### EXERCISE OBJECTIVE
Copy out the entries below exactly as they stand, but only from the line containing "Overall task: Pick" through the line containing "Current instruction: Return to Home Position".

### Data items
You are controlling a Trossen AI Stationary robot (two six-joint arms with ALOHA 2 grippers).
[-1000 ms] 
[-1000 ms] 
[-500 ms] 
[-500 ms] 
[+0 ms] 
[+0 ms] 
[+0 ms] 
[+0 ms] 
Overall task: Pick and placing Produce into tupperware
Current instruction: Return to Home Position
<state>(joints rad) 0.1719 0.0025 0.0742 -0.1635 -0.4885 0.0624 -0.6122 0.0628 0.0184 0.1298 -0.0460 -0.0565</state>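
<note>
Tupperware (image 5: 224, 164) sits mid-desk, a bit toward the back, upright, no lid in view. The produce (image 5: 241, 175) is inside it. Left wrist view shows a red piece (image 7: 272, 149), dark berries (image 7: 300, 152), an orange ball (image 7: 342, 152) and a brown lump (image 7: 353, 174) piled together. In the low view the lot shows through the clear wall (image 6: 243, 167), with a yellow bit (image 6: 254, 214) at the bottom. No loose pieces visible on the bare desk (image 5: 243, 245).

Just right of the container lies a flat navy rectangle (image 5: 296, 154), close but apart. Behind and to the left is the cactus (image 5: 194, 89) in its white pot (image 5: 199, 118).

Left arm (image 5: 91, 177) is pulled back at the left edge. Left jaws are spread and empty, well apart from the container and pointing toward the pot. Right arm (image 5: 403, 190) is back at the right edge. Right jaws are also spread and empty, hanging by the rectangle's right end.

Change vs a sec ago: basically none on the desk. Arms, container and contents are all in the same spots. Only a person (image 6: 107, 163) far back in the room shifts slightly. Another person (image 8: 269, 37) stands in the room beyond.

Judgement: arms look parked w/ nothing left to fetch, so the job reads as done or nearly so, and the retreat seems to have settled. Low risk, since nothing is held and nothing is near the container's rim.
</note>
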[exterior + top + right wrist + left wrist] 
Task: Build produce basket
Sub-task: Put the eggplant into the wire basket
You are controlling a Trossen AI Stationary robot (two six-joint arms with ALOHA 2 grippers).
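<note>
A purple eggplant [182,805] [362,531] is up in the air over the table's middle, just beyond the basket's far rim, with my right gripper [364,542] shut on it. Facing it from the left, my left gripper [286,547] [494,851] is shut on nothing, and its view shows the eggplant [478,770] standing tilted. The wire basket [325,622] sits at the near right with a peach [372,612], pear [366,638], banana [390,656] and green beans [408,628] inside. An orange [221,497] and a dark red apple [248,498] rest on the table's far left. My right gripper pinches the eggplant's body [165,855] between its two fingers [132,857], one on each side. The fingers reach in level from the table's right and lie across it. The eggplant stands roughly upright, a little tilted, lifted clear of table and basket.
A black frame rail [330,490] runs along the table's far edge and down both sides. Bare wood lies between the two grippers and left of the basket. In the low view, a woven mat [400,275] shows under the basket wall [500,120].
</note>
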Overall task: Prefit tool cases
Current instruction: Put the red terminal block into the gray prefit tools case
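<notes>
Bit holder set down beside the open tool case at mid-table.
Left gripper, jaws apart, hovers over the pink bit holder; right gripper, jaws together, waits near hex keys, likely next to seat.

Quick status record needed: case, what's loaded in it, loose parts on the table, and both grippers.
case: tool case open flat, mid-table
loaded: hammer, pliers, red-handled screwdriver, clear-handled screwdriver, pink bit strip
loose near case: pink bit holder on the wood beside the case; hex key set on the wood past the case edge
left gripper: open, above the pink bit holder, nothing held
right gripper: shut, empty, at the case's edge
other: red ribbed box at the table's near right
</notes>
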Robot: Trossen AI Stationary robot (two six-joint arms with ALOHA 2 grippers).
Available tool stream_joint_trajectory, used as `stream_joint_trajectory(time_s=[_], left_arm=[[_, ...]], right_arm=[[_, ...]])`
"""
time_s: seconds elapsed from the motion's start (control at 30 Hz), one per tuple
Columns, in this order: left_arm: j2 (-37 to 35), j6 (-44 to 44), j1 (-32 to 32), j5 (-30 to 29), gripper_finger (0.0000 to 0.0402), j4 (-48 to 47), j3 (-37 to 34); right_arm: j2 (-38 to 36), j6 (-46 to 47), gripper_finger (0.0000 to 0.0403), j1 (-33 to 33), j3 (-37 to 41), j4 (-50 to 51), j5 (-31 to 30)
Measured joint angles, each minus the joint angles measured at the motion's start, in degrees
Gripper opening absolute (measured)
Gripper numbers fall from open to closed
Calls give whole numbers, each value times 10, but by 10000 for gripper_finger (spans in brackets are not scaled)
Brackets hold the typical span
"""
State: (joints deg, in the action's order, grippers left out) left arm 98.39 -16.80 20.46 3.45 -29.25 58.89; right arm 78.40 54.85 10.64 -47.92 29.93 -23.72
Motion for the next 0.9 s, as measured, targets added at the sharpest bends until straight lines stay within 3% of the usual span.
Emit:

### PROBLEM SOLUTION
Overall task: Pick and placing Produce into tupperware
Current instruction: Return to Home Position

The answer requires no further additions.